The lines to extract run from the first line of the entries through the line that contains "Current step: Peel"; reproduce exactly those lines and no others.
--- Exercise material Enclosed Below ---
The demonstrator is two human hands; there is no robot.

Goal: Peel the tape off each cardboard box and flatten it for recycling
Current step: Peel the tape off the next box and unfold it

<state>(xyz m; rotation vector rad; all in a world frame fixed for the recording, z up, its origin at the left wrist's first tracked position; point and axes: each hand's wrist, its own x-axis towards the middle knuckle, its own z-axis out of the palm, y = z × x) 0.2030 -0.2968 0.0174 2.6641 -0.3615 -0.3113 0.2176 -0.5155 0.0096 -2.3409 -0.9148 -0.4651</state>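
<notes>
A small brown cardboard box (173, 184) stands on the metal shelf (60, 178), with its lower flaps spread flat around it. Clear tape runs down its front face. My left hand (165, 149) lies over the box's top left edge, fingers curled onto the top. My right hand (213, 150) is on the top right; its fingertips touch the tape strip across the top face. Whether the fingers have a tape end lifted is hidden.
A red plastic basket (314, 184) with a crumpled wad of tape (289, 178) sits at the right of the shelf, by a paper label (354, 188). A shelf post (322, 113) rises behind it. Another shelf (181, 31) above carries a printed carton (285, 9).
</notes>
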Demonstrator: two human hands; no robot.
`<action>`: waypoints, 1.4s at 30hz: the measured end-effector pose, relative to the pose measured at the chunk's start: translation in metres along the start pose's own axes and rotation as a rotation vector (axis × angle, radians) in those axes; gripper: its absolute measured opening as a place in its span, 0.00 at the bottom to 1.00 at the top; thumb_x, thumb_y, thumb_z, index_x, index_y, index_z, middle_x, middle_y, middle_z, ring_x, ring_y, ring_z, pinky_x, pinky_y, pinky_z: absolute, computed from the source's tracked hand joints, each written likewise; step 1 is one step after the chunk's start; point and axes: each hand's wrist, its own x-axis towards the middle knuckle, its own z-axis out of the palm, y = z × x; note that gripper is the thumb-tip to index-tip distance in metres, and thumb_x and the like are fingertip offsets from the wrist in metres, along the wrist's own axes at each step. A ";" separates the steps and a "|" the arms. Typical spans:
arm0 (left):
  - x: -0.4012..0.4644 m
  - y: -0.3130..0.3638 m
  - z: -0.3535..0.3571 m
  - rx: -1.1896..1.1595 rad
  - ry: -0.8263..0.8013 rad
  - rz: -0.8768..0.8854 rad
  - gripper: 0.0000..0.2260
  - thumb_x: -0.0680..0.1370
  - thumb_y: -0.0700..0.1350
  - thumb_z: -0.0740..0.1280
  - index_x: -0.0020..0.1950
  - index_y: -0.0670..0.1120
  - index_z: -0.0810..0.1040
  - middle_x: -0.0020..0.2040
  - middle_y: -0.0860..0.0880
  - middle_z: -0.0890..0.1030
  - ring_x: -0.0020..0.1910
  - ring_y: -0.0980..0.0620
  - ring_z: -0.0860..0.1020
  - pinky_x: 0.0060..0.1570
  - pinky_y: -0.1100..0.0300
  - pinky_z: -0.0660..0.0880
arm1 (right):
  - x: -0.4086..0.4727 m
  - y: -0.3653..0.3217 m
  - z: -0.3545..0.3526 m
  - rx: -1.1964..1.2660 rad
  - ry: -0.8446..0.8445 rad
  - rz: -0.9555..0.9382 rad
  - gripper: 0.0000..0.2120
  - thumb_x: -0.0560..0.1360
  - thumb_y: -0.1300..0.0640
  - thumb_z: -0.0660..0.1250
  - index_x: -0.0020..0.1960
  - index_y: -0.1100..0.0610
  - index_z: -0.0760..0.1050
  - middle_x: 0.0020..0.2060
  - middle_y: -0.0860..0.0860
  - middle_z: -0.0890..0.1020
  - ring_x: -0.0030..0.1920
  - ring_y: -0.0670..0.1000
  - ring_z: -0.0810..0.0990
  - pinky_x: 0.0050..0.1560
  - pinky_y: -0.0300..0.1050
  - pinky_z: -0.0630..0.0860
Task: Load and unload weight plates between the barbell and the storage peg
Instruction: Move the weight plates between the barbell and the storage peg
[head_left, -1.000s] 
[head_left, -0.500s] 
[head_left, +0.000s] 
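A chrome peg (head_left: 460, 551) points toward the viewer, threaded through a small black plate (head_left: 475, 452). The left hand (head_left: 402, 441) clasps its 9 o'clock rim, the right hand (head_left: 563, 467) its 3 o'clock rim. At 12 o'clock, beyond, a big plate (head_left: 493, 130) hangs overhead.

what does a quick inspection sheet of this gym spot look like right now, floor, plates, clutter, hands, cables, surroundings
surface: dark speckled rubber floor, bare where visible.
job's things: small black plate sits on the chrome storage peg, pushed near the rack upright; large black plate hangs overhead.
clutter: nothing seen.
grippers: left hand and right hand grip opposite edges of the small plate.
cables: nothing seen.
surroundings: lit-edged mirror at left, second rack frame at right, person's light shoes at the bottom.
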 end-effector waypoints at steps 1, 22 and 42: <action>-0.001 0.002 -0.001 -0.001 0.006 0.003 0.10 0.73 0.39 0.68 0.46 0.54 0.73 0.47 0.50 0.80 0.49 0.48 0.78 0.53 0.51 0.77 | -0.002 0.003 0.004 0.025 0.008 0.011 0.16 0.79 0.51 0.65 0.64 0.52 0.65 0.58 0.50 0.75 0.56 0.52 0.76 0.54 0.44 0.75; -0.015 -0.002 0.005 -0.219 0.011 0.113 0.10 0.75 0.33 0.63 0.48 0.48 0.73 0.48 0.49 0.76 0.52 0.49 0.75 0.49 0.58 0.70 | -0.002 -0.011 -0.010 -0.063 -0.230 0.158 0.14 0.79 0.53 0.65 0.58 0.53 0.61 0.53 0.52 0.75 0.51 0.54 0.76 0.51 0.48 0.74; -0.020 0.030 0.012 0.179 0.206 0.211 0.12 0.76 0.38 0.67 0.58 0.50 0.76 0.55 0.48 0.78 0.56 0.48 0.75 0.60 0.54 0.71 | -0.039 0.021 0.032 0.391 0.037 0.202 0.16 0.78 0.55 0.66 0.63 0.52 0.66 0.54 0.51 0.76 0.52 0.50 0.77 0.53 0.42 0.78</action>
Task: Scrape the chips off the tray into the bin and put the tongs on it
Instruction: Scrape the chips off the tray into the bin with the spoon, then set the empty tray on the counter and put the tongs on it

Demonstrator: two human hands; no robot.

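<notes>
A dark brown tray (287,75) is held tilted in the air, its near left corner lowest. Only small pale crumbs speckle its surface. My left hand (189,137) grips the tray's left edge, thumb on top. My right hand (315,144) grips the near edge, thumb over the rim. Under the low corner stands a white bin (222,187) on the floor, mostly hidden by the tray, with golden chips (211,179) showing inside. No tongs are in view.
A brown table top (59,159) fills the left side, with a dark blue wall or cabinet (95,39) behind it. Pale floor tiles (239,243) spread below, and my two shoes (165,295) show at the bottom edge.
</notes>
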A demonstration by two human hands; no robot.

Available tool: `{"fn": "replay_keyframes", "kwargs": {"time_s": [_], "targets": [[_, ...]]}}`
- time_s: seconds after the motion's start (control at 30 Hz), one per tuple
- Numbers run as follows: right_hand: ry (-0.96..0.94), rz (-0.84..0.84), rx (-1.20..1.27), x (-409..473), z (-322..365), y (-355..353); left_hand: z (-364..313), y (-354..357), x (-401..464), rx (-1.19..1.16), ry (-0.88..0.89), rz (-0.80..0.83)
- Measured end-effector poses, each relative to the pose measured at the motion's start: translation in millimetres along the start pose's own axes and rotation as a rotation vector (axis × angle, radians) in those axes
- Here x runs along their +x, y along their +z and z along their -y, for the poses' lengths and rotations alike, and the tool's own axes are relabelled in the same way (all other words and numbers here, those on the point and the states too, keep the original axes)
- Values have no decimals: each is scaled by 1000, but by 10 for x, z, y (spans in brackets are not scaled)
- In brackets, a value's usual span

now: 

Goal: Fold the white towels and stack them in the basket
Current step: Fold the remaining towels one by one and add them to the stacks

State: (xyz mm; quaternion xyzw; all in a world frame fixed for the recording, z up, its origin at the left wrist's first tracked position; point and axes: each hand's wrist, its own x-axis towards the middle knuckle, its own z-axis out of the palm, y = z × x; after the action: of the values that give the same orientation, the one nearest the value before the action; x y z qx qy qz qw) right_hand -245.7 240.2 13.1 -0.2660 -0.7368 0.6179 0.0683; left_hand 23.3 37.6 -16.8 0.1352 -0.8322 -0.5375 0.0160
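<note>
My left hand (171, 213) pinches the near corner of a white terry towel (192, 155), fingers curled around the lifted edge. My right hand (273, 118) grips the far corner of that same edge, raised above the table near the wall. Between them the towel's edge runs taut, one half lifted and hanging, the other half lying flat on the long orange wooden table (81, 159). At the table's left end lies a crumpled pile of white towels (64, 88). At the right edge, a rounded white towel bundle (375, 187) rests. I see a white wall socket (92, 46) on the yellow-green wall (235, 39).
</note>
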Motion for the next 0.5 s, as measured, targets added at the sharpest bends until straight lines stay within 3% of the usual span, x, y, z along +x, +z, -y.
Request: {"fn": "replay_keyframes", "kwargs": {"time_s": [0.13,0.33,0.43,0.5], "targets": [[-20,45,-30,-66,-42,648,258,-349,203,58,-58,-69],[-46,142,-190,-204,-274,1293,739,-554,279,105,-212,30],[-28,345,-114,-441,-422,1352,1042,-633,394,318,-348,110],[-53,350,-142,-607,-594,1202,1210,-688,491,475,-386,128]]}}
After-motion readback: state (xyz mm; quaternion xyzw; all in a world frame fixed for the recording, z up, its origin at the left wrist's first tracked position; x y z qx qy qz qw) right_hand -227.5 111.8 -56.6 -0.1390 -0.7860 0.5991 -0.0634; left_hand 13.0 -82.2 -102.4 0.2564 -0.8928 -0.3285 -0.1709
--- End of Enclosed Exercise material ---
Task result →
The demonstrator is two human hands; there is no robot.

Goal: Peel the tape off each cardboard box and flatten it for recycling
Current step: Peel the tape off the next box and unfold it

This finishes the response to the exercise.